▸ **WORK INSTRUCTIONS**
Without including any images, set down the records below exactly.

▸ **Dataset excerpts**
========================================
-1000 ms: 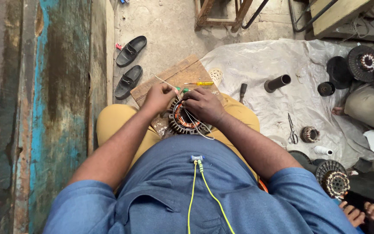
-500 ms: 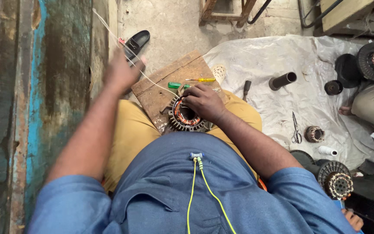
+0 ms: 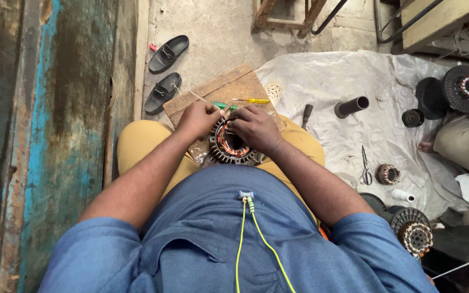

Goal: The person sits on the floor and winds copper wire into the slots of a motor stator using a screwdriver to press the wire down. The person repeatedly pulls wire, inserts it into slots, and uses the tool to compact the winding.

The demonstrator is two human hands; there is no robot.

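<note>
I've got the stator point(image 3: 229, 145) in my lap on the board point(image 3: 218, 89). Left hand point(image 3: 199, 118) pinches the thread point(image 3: 187, 92) at its rim, right hand point(image 3: 256, 127) clamps the top. Best to keep tension even and steady.

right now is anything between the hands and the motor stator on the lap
Nothing visible. The left hand and right hand both rest directly on the stator, fingers at its copper windings.
</note>
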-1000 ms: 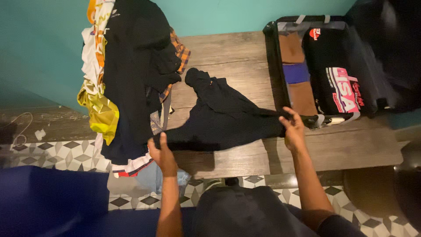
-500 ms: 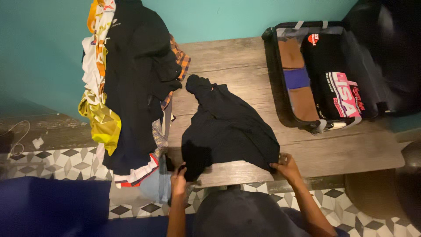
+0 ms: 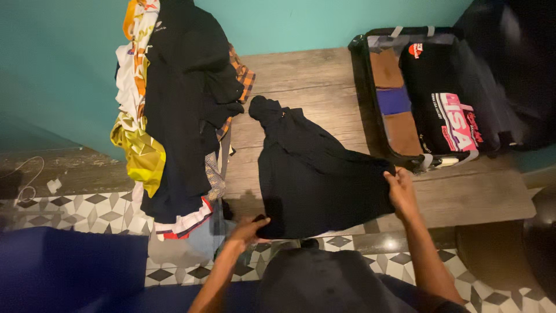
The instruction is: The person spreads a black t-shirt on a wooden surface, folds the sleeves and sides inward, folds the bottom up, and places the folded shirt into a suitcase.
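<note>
Since a moment ago, your right hand (image 3: 401,191) lifted the black garment (image 3: 315,168) edge near the open suitcase (image 3: 370,93); your left hand (image 3: 248,228) pinches its lower corner. Both sets of fingers are closed on cloth over the desk (image 3: 301,75).

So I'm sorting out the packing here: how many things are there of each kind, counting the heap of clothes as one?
Dark garment held by left hand and right hand: 1
Heap of clothes: 1
Open suitcase: 1
Wooden bench: 1
Total: 4
</note>
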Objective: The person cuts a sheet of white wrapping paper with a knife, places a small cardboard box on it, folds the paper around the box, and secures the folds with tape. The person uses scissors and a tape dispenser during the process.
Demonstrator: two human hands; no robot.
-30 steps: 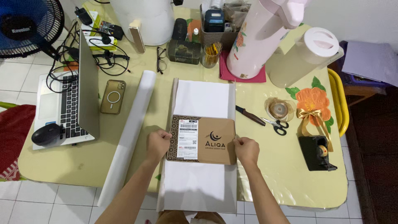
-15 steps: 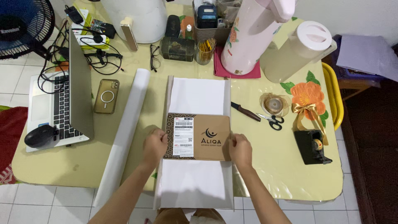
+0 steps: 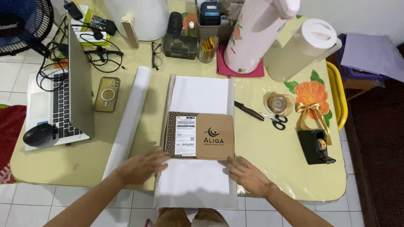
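Note:
A flat brown cardboard box [image 3: 206,135] with a white label lies across a long white sheet of paper [image 3: 198,96] on a pale yellow table [image 3: 261,155]. My left hand [image 3: 142,167] rests flat, fingers apart, at the sheet's near left edge, just below the box's left corner. My right hand [image 3: 248,174] lies flat at the sheet's near right edge, fingers spread, its fingertips close to the box's lower right corner. Neither hand holds anything.
A white paper roll [image 3: 128,124] lies left of the sheet, beyond it a phone [image 3: 107,94], a laptop [image 3: 63,105] and a mouse [image 3: 38,133]. Right of the sheet are scissors [image 3: 261,116], clear tape [image 3: 277,103], a gold bow [image 3: 311,111] and a black tape dispenser [image 3: 315,146]. A pink flask [image 3: 256,33] and a jug [image 3: 303,50] stand at the back.
Both hands have let go of the box's sides and moved down toward me onto the near edges of the white sheet. The box stays in place.

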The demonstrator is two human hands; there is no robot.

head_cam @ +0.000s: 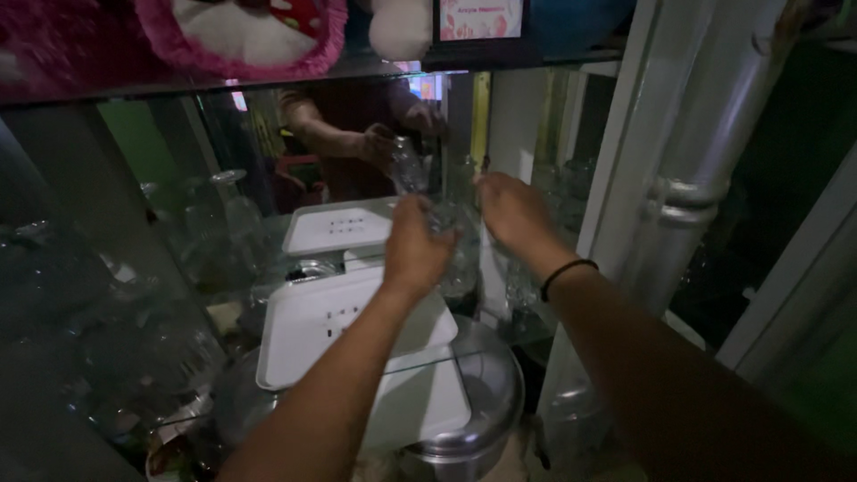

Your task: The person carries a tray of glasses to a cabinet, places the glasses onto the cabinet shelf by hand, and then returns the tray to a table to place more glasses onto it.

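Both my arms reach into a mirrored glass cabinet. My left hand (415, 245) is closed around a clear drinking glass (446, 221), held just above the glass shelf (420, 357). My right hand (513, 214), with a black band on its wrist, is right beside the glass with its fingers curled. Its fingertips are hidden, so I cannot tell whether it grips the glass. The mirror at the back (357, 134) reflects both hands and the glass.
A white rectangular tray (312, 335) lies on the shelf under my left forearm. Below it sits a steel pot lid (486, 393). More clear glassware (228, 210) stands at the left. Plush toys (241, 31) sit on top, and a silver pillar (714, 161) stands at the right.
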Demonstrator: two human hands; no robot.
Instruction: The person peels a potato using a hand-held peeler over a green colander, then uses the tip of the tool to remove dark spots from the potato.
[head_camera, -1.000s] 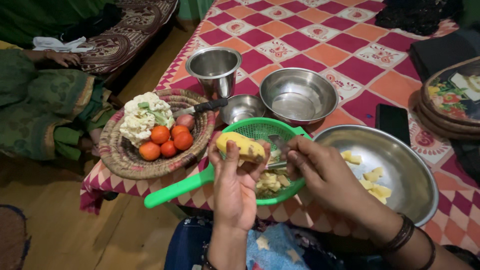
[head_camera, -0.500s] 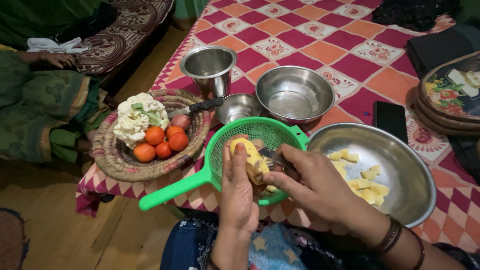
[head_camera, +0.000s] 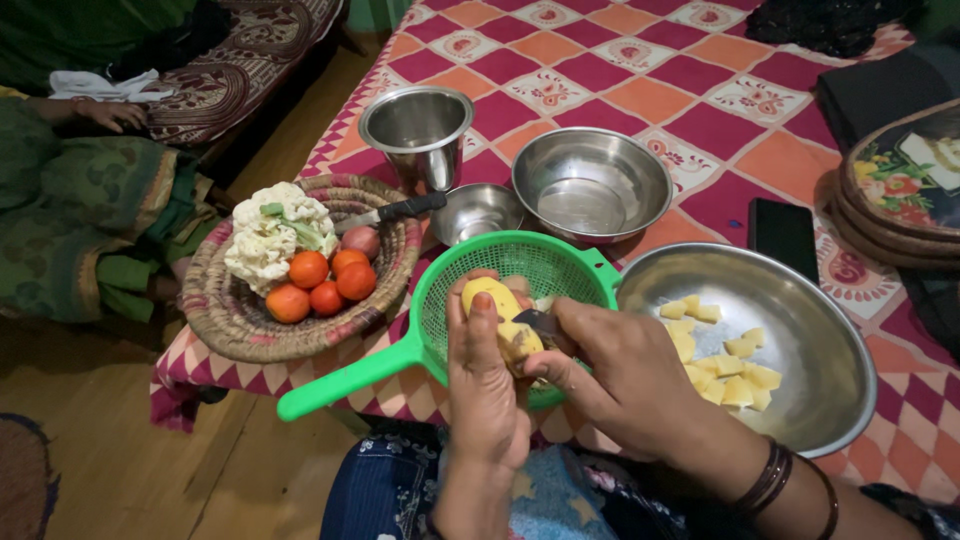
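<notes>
I have my left hand (head_camera: 480, 375) wrapped around a yellow potato (head_camera: 497, 318), holding it over the green strainer (head_camera: 520, 270) at the near edge of the worktop (head_camera: 640, 90). My right hand (head_camera: 610, 365) is closed on a small peeler or blade (head_camera: 540, 322); I cannot tell which, since my fingers cover most of it. Its metal tip lies against the potato's right side.

From what I see, the upper end of the potato is bare and pale yellow, while the lower part, near my palm, keeps a patch of brownish skin. So I judge the peeling of this one to be more than half done, with the bottom part left. Peelings lie in the strainer beneath it, though my hands hide most of them.

To the right, touching the strainer's rim, the big steel basin (head_camera: 800, 400) holds a scatter of cut potato cubes (head_camera: 725, 365), so some cutting is already done. At the worktop's left edge, the woven basket (head_camera: 240, 330) holds a cauliflower (head_camera: 268, 235), tomatoes (head_camera: 320, 280) and a black-handled knife (head_camera: 395, 212), all untouched and uncut. The steel bowls behind the strainer are empty.
</notes>
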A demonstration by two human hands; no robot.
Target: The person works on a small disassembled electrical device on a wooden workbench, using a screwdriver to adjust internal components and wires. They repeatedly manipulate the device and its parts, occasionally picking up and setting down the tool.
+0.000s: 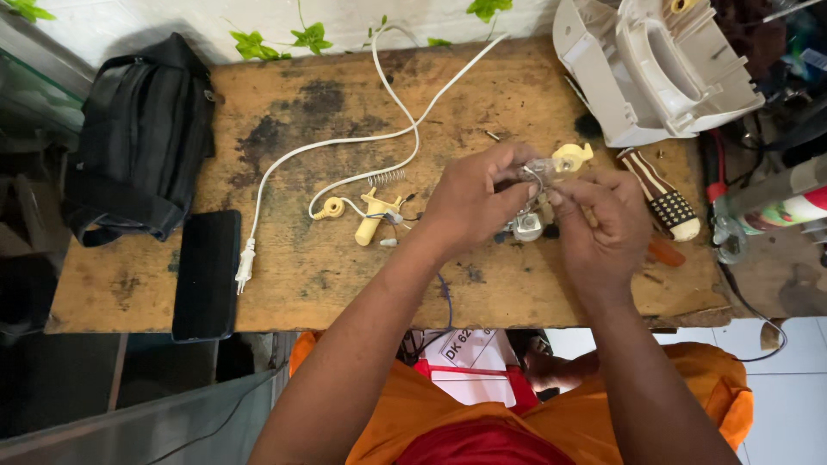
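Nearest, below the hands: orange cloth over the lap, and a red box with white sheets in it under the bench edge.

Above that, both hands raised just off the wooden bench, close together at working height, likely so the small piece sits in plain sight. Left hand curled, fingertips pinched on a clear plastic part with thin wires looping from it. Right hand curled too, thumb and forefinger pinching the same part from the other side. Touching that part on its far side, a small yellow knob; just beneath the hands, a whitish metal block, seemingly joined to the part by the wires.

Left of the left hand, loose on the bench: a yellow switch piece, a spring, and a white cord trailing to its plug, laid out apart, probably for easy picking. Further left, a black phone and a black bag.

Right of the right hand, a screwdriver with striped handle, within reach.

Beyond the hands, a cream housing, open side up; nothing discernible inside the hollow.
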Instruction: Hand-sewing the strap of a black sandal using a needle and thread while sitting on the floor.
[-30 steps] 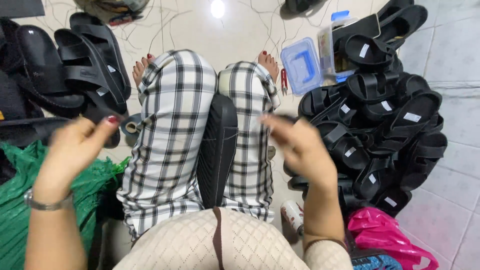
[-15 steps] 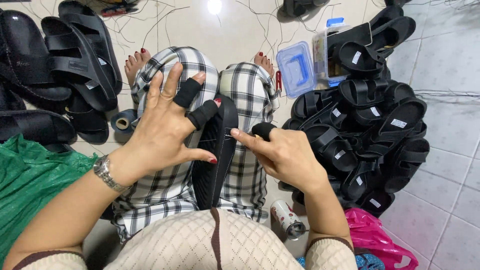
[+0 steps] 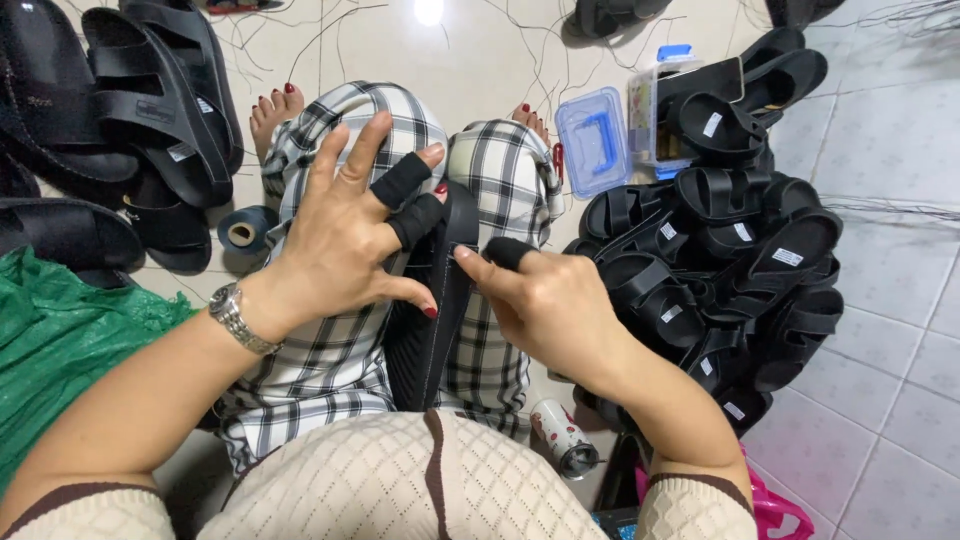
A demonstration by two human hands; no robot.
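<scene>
Fingers: left hand (image 3: 345, 235) spread open, pressing black sandal sole (image 3: 432, 300)
Right hand (image 3: 545, 305): pinching the sole's edge
Pile of sandals (image 3: 720, 260): right of the sole

- Clear plastic box (image 3: 672, 110) with a blue lid cap: upright, well beyond the right hand (image 3: 555, 305), at the far edge of the sandal heap.
- Clear box lid (image 3: 592, 140), blue-tinted, rounded rectangle with a blue handle: propped just left of the box, beyond the right hand.
- White rectangular labels (image 3: 787, 257): small tags on the straps and insoles of the black sandals, scattered to the right of the right hand; one (image 3: 712, 124) on a sandal beside the box.
- Small can (image 3: 562, 438), white with red print and a dark end: lying on the floor just below the right hand's wrist.
- Pink plastic bag (image 3: 775, 510): well below the right hand, at the lower edge.
- Green plastic bag (image 3: 60, 340): crumpled, left of the left forearm.
</scene>
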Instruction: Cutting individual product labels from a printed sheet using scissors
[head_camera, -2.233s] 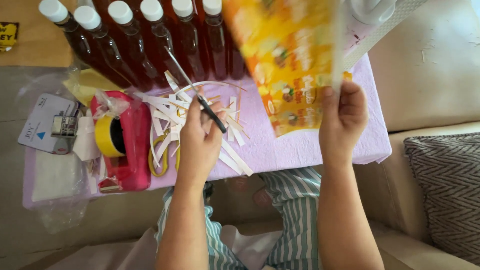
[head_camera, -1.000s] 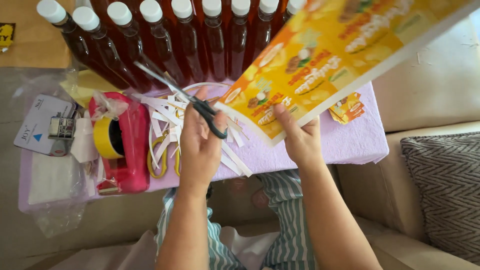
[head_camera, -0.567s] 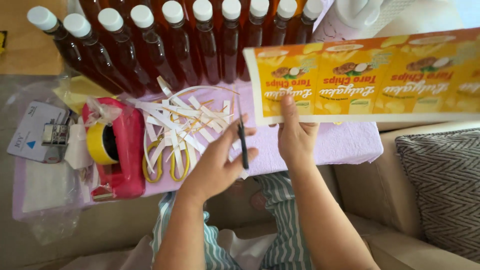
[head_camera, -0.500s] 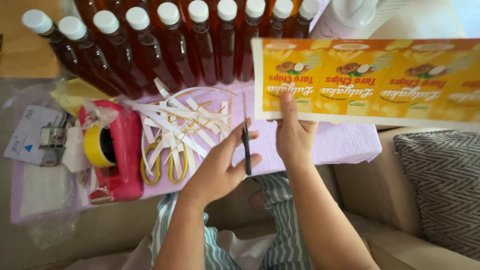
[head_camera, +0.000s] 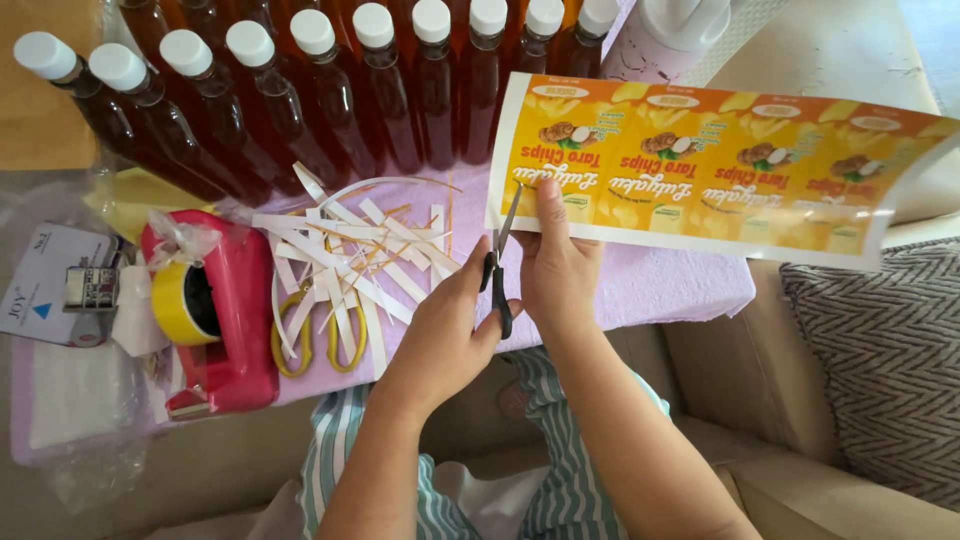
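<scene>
My right hand (head_camera: 555, 270) pinches the lower left corner of a long yellow-orange printed label sheet (head_camera: 700, 160), thumb on top, and holds it level above the table. My left hand (head_camera: 440, 335) grips small black-handled scissors (head_camera: 497, 272). Their blades point up and touch the sheet's bottom edge near its left end, just left of my right thumb. The two hands almost touch.
Rows of dark red bottles (head_camera: 330, 90) with white caps stand at the back. On the lilac cloth (head_camera: 660, 285) lie white paper strips (head_camera: 345, 250) over yellow-handled scissors (head_camera: 300, 335), beside a red tape dispenser (head_camera: 215, 310). A zigzag-patterned cushion (head_camera: 880, 350) sits at right.
The label sheet swung from upright to level in my right hand. My left hand turned the scissors and brought their blades up to the sheet's lower left edge.
</scene>
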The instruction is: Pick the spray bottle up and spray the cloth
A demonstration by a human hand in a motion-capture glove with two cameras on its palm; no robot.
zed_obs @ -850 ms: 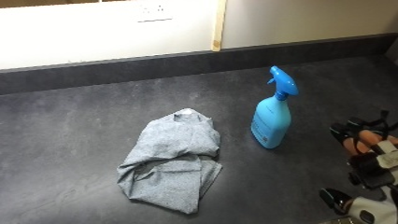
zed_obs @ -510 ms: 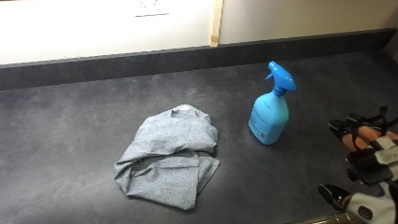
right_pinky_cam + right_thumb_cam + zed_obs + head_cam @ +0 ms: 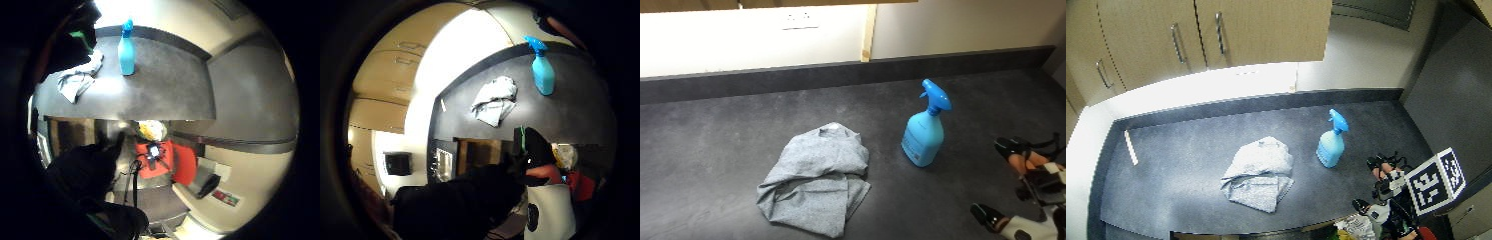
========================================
▸ **RESULT**
-1000 ms: 
-500 ms: 
+0 ms: 

Goal: The person sits on the floor and winds copper wire into the slots of a motor stator using a screwdriver to press the wire down. The person repeatedly pulls wire, inserts it into slots, and uses the tool to compact the winding.

The demonstrator is two human hands; there is no robot.

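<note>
I've got the stator point(image 3: 229, 145) in my lap on the board point(image 3: 218, 89). Left hand point(image 3: 199, 118) pinches the thread point(image 3: 187, 92) at its rim, right hand point(image 3: 256, 127) clamps the top. Best to keep tension even and steady.

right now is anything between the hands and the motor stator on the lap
Nothing visible. The left hand and right hand both rest directly on the stator, fingers at its copper windings.
</note>
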-1000 ms: 
-500 ms: 
+0 ms: 
The instruction is: The person spreads a black t-shirt on a wooden surface, folds the sleeves and sides inward, folds the bottom up, and places the folded shirt into a suitcase.
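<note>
Since a moment ago, your right hand (image 3: 401,191) lifted the black garment (image 3: 315,168) edge near the open suitcase (image 3: 370,93); your left hand (image 3: 248,228) pinches its lower corner. Both sets of fingers are closed on cloth over the desk (image 3: 301,75).

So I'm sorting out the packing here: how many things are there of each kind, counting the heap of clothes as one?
Dark garment held by left hand and right hand: 1
Heap of clothes: 1
Open suitcase: 1
Wooden bench: 1
Total: 4
</note>
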Objective: The person cuts a sheet of white wrapping paper with a knife, places a small cardboard box on it, folds the paper around the box, and secures the folds with tape. The person uses scissors and a tape dispenser during the process.
Demonstrator: two human hands; no robot.
-30 steps: 
-15 steps: 
+0 steps: 
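Note:
A flat brown cardboard box [image 3: 206,135] with a white label lies across a long white sheet of paper [image 3: 198,96] on a pale yellow table [image 3: 261,155]. My left hand [image 3: 142,167] rests flat, fingers apart, at the sheet's near left edge, just below the box's left corner. My right hand [image 3: 248,174] lies flat at the sheet's near right edge, fingers spread, its fingertips close to the box's lower right corner. Neither hand holds anything.
A white paper roll [image 3: 128,124] lies left of the sheet, beyond it a phone [image 3: 107,94], a laptop [image 3: 63,105] and a mouse [image 3: 38,133]. Right of the sheet are scissors [image 3: 261,116], clear tape [image 3: 277,103], a gold bow [image 3: 311,111] and a black tape dispenser [image 3: 315,146]. A pink flask [image 3: 256,33] and a jug [image 3: 303,50] stand at the back.
Both hands have let go of the box's sides and moved down toward me onto the near edges of the white sheet. The box stays in place.
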
The demonstrator is two human hands; there is no robot.

head_cam @ +0.000s: 

Your task: The person carries a tray of glasses to a cabinet, places the glasses onto the cabinet shelf by hand, and then returns the tray to a table to place more glasses onto it.

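Both my arms reach into a mirrored glass cabinet. My left hand (415, 245) is closed around a clear drinking glass (446, 221), held just above the glass shelf (420, 357). My right hand (513, 214), with a black band on its wrist, is right beside the glass with its fingers curled. Its fingertips are hidden, so I cannot tell whether it grips the glass. The mirror at the back (357, 134) reflects both hands and the glass.
A white rectangular tray (312, 335) lies on the shelf under my left forearm. Below it sits a steel pot lid (486, 393). More clear glassware (228, 210) stands at the left. Plush toys (241, 31) sit on top, and a silver pillar (714, 161) stands at the right.
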Demonstrator: two human hands; no robot.
Instruction: The person peels a potato using a hand-held peeler over a green colander, then uses the tip of the tool to remove dark spots from the potato.
[head_camera, -1.000s] 
[head_camera, -0.500s] 
[head_camera, +0.000s] 
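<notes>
I have my left hand (head_camera: 480, 375) wrapped around a yellow potato (head_camera: 497, 318), holding it over the green strainer (head_camera: 520, 270) at the near edge of the worktop (head_camera: 640, 90). My right hand (head_camera: 610, 365) is closed on a small peeler or blade (head_camera: 540, 322); I cannot tell which, since my fingers cover most of it. Its metal tip lies against the potato's right side.

From what I see, the upper end of the potato is bare and pale yellow, while the lower part, near my palm, keeps a patch of brownish skin. So I judge the peeling of this one to be more than half done, with the bottom part left. Peelings lie in the strainer beneath it, though my hands hide most of them.

To the right, touching the strainer's rim, the big steel basin (head_camera: 800, 400) holds a scatter of cut potato cubes (head_camera: 725, 365), so some cutting is already done. At the worktop's left edge, the woven basket (head_camera: 240, 330) holds a cauliflower (head_camera: 268, 235), tomatoes (head_camera: 320, 280) and a black-handled knife (head_camera: 395, 212), all untouched and uncut. The steel bowls behind the strainer are empty.
</notes>
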A demonstration by two human hands; no robot.
Target: The person works on a small disassembled electrical device on a wooden workbench, using a screwdriver to adjust internal components and wires. They repeatedly manipulate the device and its parts, occasionally picking up and setting down the tool.
+0.000s: 
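Nearest, below the hands: orange cloth over the lap, and a red box with white sheets in it under the bench edge.

Above that, both hands raised just off the wooden bench, close together at working height, likely so the small piece sits in plain sight. Left hand curled, fingertips pinched on a clear plastic part with thin wires looping from it. Right hand curled too, thumb and forefinger pinching the same part from the other side. Touching that part on its far side, a small yellow knob; just beneath the hands, a whitish metal block, seemingly joined to the part by the wires.

Left of the left hand, loose on the bench: a yellow switch piece, a spring, and a white cord trailing to its plug, laid out apart, probably for easy picking. Further left, a black phone and a black bag.

Right of the right hand, a screwdriver with striped handle, within reach.

Beyond the hands, a cream housing, open side up; nothing discernible inside the hollow.
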Instruction: Hand-sewing the strap of a black sandal using a needle and thread while sitting on the floor.
[-30 steps] 
[-15 steps] 
[+0 steps] 
A demonstration by two human hands; no robot.
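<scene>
Fingers: left hand (image 3: 345, 235) spread open, pressing black sandal sole (image 3: 432, 300)
Right hand (image 3: 545, 305): pinching the sole's edge
Pile of sandals (image 3: 720, 260): right of the sole

- Clear plastic box (image 3: 672, 110) with a blue lid cap: upright, well beyond the right hand (image 3: 555, 305), at the far edge of the sandal heap.
- Clear box lid (image 3: 592, 140), blue-tinted, rounded rectangle with a blue handle: propped just left of the box, beyond the right hand.
- White rectangular labels (image 3: 787, 257): small tags on the straps and insoles of the black sandals, scattered to the right of the right hand; one (image 3: 712, 124) on a sandal beside the box.
- Small can (image 3: 562, 438), white with red print and a dark end: lying on the floor just below the right hand's wrist.
- Pink plastic bag (image 3: 775, 510): well below the right hand, at the lower edge.
- Green plastic bag (image 3: 60, 340): crumpled, left of the left forearm.
</scene>
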Instruction: Cutting individual product labels from a printed sheet using scissors
[head_camera, -2.233s] 
[head_camera, -1.000s] 
[head_camera, -0.567s] 
[head_camera, -0.500s] 
[head_camera, +0.000s] 
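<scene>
My right hand (head_camera: 555, 270) pinches the lower left corner of a long yellow-orange printed label sheet (head_camera: 700, 160), thumb on top, and holds it level above the table. My left hand (head_camera: 440, 335) grips small black-handled scissors (head_camera: 497, 272). Their blades point up and touch the sheet's bottom edge near its left end, just left of my right thumb. The two hands almost touch.
Rows of dark red bottles (head_camera: 330, 90) with white caps stand at the back. On the lilac cloth (head_camera: 660, 285) lie white paper strips (head_camera: 345, 250) over yellow-handled scissors (head_camera: 300, 335), beside a red tape dispenser (head_camera: 215, 310). A zigzag-patterned cushion (head_camera: 880, 350) sits at right.
The label sheet swung from upright to level in my right hand. My left hand turned the scissors and brought their blades up to the sheet's lower left edge.
</scene>
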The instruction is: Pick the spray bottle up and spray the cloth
A demonstration by a human hand in a motion-capture glove with two cameras on its palm; no robot.
zed_obs @ -850 ms: 
zed_obs @ -510 ms: 
right_pinky_cam + right_thumb_cam + zed_obs + head_cam @ +0 ms: 

The exercise has been carried out completely.